The coefficients in the balanced equation show that 3 moles of (NH4)2CrO4 react with 2 moles of Cr(NO2)3. So, we need to compare the moles of (NH4)2CrO4 and Cr(NO2)3 using these ratios.
moles of (NH4)2CrO4 = 0.203 L x 0.307 mol/L = 0.062361 mol
moles of Cr(NO2)3 = 0.137 L x 0.269 mol/L = 0.036953 mo
From the stoichiometry, it can be observed that 3 moles of (NH4)2CrO4 are required for every 2 moles of Cr(NO2)3. So, let's compare the moles in that ratio:
(moles of (NH4)2CrO4) / 3 = (moles of Cr(NO2)3) / 2
(0.062361 mol) / 3 = (0.036953 mol) / 2
The ratio is about 1.04. Since we can't have a partial moles, we can conclude that Cr(NO2)3 is the limiting reactant.

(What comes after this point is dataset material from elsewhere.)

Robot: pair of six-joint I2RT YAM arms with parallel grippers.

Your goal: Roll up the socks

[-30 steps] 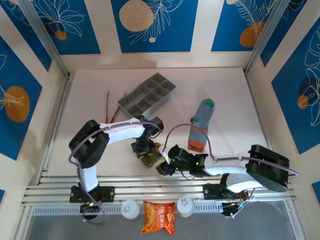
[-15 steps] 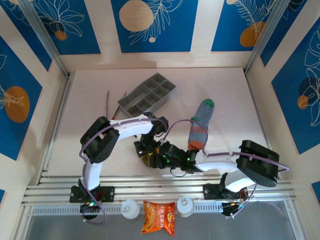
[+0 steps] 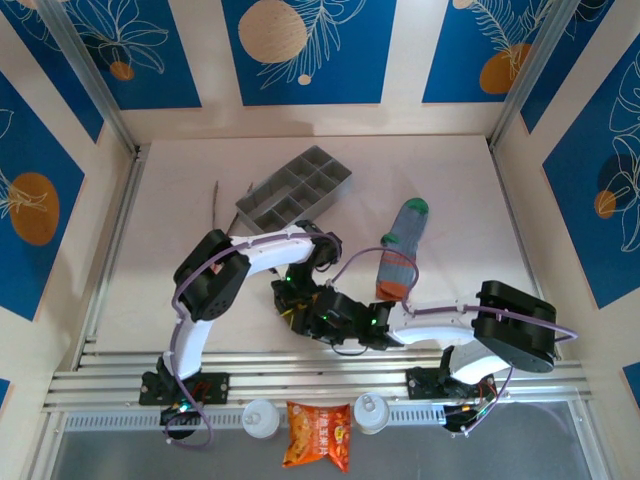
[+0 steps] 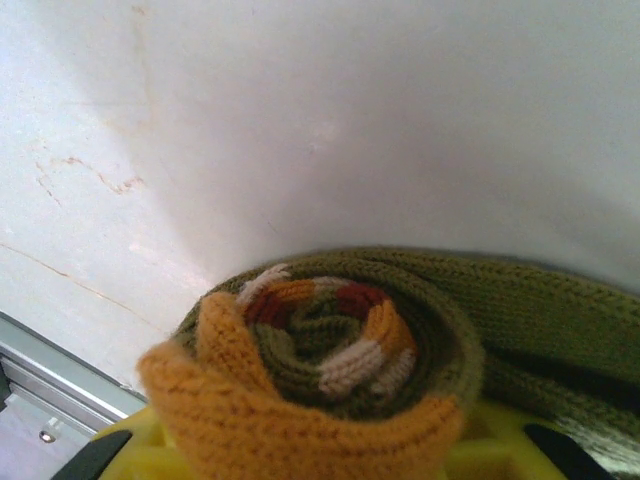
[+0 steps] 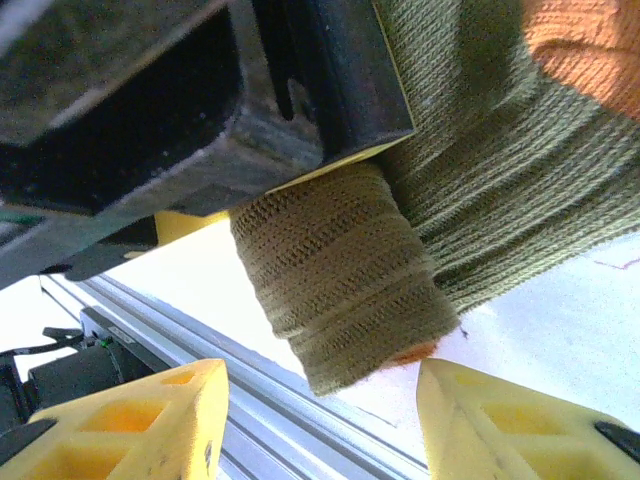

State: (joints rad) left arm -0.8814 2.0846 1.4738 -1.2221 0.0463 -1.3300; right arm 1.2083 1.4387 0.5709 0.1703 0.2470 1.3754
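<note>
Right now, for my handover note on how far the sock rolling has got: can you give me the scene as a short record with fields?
olive sock: mostly rolled into a spiral, a stretch not yet rolled
left gripper: shut on the roll
right gripper: open, fingers on either side of the roll's end, not touching it
grey-blue sock: flat and unrolled on the table, apart from both grippers
grey tray: farther back, left of the grey-blue sock
stage: first sock partly rolled, second not begun

Olive sock roll (image 4: 330, 340) cropped by bottom edge, near rim blurred.
</note>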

4. Calculate the moles of the solid product Cr2(CrO4)3:
Using the stoichiometry of the balanced equation, we can see that for every 2 moles of Cr(NO2)3, we obtain 1 mole of Cr2(CrO4)3.
Moles of Cr2(CrO4)3 = (moles of Cr(NO2)3) x (1 mol Cr2(CrO4)3 / 2 mol Cr(NO2)3)
Moles of Cr2(CrO4)3 = (0.036953 mol) x (1 mol / 2 mol)
5. Calculate the mass of the solid product Cr2(CrO4)3:
Mass of Cr2(CrO4)3 = moles of Cr2(CrO4)3 x molar mass of Cr2(CrO4)3
The molar mass of Cr2(CrO4)3 can be calculated by adding up the atomic masses of all the atoms in one formula unit.
Finally, to find the mass of the solid product isolated, multiply the moles obtained in step 4 by the molar mass of Cr2(CrO4)3.
Please note that the balanced equation and molar masses used in this explanation may not be accurate as they are not provided in the original question.